Un roman qu’on voit bien au cinéma, avec des scènes et des dialogues tout droit sortis d’un film de Tarantino. En fait le film existe ; il a été réalisé par Peter Yates en 1973.



Très peu de descriptions, toute l'histoire se comprend grâce aux monologues improbables et aux tirades à rallonge. Embrouilles de gangsters : untel vend des armes à truc qui les revend à bidule qui lui-même rencarde le flic tuyauté par machin... Un noeud inextricable ou chacun joue son coup, et ça finira très mal pour un de tous ces gars-là. Eddie Coyle là-dedans ? Il est au milieu ; c’est celui qui s’est fait casser les doigts pour n’avoir pas été assez prudent en refourguant des armes. Alors maintenant, il essaie de faire gaffe. Pas sûr que ce soit gagné, avec un flic au cul, et des braqueurs trop gourmands. À noter que le fournisseur en armes s'appelle... Jackie Brown. Très rythmé par la permanence des dialogues, le roman semble léger avant de plomber par sa fin, sèche et bien noire.

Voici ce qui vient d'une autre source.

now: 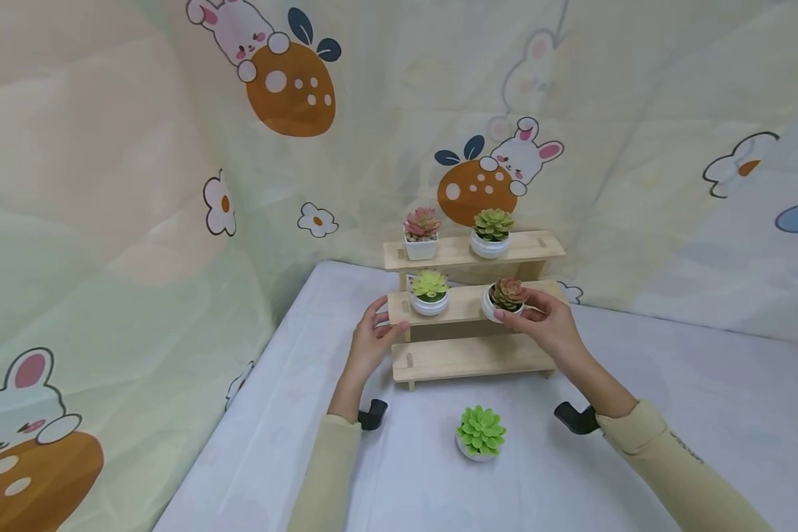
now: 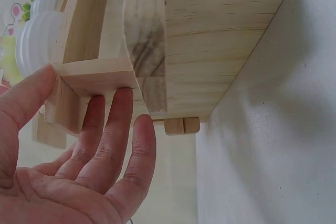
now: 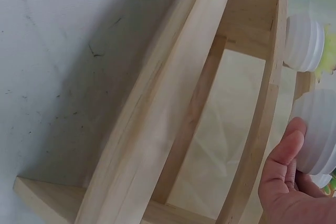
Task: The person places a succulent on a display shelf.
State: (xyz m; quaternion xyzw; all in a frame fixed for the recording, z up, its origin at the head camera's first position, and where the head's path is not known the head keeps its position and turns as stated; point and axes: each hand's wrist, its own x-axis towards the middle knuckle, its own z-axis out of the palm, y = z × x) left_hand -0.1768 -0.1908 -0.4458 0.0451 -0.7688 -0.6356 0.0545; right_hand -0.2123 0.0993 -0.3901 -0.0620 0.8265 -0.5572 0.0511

George V. Higgins est un auteur américain mort en 2000 en laissant presque une trentaine de romans, dont quelques autres ont été traduits chez Rivages : Le contrat Mandeville, Paris risqués et Le rat en flammes. Il semblerait que son oeuvre mérite le détour.

George V. Higgins, Les copains d'Eddie Coyle, Rivages/Noir, 1991, 7,80 euros, 191p.